What’s the catch? Well, the back and forth has to play out in a serial order, so it cannot be parallelized. At today’s abysmal inference speeds, it may take this AGI many times longer than a trained human. Now imagine the effectiveness of this method when we can speed up inference to several hundred times a minute. Now AGI suddenly becomes way more efficient than a human.
Does it take less compute to train N agents vs one large model? Seem like a big win. Can the majority of the training be done independently or in distributed fashion?
this study's got me worried. it goes against the hope that AGI won't just sneak onto the internet and do its own thing. with more work on making LLMs bigger and showing they can do more, the thought that this could actually happen in the future gets real scary, especially since i can run smaller versions on my own pc now.
This trend of "All You Need" in paper titles needs to die. The original "Attention is All You Need" used that title because it is literally true in their case. So many papers just use it as a meme now, and it distracts from the true insight of the paper.
it's uncreative/tired but at least to the point. Too many papers are confused / opaque agglomerations of a year's worth of research shoehorned into a paper. At least with these you can fairly easily assess whether the claim is supported or not.
"A meme is an idea, behavior, or style that spreads by means of imitation from person to person within a culture and often carries symbolic meaning representing a particular phenomenon or theme."
Paper authors use "All You Need" to allude to the well-known transformer paper, even if their proposed technique is not in fact all you need.

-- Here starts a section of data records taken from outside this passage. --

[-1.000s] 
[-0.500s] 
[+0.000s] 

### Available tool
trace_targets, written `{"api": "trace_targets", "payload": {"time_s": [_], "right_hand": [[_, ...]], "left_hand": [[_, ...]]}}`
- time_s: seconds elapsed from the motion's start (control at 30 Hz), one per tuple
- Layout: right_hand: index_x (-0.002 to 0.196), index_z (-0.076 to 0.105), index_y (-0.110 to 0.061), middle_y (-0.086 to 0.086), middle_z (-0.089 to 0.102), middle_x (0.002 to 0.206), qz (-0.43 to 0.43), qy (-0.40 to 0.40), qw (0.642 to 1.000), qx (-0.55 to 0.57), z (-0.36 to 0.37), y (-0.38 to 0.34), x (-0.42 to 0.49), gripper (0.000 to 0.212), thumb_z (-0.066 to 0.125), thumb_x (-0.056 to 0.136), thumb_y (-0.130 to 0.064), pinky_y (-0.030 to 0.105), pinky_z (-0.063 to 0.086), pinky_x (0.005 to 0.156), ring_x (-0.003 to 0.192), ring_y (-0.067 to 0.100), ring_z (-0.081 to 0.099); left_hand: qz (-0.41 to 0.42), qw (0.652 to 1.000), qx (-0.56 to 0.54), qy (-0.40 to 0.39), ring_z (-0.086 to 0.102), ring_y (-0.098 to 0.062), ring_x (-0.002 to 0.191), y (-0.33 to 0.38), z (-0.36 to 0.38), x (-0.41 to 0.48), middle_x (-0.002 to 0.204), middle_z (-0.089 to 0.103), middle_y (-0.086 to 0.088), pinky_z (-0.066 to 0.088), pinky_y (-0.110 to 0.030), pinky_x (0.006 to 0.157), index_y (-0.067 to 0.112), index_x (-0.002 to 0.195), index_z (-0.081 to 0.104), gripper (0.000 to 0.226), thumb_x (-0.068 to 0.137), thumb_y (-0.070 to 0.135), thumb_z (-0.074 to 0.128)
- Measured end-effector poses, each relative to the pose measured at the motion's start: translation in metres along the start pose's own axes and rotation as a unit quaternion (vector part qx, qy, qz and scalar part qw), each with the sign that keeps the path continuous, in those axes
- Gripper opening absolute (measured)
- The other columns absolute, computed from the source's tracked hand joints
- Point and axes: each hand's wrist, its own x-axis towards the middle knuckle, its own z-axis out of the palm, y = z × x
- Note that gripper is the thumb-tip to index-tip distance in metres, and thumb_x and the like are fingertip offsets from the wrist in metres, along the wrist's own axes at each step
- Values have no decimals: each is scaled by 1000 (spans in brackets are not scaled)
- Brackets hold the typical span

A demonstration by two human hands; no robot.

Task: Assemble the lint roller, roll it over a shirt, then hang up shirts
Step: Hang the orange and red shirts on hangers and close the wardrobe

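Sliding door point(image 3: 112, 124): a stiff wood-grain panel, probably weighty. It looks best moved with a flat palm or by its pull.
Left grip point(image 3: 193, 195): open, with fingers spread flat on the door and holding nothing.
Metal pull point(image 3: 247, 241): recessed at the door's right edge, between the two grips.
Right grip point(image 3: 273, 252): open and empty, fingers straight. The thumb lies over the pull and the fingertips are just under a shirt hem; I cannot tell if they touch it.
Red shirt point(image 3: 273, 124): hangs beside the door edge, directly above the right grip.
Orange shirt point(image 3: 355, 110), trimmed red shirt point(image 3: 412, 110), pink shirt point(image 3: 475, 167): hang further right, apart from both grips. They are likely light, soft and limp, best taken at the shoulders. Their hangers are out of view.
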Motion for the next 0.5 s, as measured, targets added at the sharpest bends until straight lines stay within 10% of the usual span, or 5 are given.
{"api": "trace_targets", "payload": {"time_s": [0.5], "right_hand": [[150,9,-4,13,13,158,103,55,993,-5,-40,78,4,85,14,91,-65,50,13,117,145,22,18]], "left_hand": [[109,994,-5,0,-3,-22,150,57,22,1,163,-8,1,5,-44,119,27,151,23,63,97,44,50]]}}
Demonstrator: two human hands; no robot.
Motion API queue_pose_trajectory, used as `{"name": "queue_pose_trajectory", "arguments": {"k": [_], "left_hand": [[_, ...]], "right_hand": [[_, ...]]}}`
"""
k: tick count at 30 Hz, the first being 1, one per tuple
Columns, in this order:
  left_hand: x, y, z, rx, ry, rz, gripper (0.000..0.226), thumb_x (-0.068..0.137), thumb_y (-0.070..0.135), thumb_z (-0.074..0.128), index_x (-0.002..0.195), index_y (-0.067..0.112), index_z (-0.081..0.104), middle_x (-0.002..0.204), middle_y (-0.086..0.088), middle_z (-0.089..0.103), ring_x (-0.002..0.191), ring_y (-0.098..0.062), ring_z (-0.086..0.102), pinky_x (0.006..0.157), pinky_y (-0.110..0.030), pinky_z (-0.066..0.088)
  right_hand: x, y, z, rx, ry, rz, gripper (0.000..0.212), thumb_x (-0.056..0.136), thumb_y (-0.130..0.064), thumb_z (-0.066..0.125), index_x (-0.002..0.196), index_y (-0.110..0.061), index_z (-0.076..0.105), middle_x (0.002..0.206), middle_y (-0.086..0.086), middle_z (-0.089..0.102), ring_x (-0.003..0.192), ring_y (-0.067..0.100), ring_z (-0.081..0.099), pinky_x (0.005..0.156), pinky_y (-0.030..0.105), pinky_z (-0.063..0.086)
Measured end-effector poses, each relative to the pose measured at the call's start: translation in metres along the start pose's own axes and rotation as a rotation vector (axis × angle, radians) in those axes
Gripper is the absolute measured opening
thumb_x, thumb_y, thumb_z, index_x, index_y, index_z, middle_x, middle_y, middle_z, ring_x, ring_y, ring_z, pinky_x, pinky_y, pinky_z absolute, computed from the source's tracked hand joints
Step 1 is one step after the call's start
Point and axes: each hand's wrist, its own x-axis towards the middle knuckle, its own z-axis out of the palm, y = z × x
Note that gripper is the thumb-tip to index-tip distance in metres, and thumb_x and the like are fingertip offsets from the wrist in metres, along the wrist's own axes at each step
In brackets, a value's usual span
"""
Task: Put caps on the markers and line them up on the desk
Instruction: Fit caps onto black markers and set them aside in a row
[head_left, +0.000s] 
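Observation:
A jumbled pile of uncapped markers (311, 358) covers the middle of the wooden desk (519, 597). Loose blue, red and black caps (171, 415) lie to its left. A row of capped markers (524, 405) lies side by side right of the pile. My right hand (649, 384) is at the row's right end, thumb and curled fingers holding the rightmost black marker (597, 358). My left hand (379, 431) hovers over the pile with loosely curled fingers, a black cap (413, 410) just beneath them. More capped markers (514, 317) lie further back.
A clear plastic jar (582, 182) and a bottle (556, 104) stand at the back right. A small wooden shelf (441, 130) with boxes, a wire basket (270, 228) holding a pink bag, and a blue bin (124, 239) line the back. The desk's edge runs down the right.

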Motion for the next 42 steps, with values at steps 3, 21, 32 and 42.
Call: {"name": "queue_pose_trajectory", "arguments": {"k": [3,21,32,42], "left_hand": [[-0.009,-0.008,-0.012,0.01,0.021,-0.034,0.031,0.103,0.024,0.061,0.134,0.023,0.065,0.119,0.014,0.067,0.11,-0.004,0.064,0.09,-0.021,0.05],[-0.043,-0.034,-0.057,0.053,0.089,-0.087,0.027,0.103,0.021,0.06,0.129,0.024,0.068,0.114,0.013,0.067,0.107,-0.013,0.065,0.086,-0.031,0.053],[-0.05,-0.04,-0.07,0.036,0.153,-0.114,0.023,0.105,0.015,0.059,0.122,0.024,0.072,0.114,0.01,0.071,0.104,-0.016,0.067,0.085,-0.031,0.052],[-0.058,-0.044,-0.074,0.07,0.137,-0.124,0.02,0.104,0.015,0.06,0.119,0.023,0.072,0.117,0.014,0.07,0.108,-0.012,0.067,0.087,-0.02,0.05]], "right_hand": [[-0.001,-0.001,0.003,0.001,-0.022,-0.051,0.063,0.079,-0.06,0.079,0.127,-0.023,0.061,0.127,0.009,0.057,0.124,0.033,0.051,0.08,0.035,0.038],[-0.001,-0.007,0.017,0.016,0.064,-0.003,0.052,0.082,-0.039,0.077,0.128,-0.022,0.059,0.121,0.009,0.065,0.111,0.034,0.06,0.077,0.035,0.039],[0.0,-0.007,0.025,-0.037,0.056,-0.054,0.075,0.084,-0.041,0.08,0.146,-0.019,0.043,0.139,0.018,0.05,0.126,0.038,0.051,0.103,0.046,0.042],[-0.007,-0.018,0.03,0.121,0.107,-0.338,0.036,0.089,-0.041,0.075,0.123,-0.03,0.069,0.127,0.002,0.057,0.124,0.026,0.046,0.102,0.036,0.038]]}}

My understanding is that a meme spreads through memetics similar to how a gene spreads through genetics. Ideas will spread that are fit for reproduction, i.e. communication.
Oftentimes memes are powerful at reproducing, but in science we don't want ideas that are likely to spread. We want ideas that are truthful
How about swarms of autonomous agents, such as AutoGPT, maybe thousands per human eventually, amassing karma points on all forums, including this one?
I can see in a few years each human being surrounded by a ton of LLM agents, "shepherding" their views, downvoting their messages or distracting them with argumentative conversations if they don't conform, and facilitating reputational attacks on scale on all the people whose speech is recognized as being contrary to what's desired.
Of course, there wouldn't be just one group deploying these swarms. It would be lots of different groups, akin to slaughterbots video: https://www.youtube.com/watch?v=O-2tpwW0kmU
The difference is that there wouldn't be physical violence, it would just gradually turn the entire Internet into a dark forest.
Averaging LLM outputs will ensure the final output will contain a lot of words with no substance. However, it’s essential to recognize that averaging bad data doesn’t always lead to better results. Garbage in, garbage out — averaging cannot magically transform flawed inputs into accurate outputs.
This seems to essentially disprove the whole idea of multi-agent setups like Chain-of-thought and LLM-Debate.
Because this paper introduces their alternative method which simply runs the same query multiple times on the same LLM, without any context shared across queries. And then they run a similarity algorithm on the answers and pick the most common answer. (Which makes sense to me. If an LLM is giving you a mixture of "hallucinations" and correct answers, the correct answers will similar and the hallucinations will hopefully be chaotic)
And this simple algorithm preform just as well (and sometimes better) than all the other multi-agent algorithms.
This suggests that the other multi-agent schemes with their clever prompts aren't really doing anything special; Their improve results are coming mostly from the fact that the LLM is run multiple times, that the prompt asks the LLM to pick the best answer.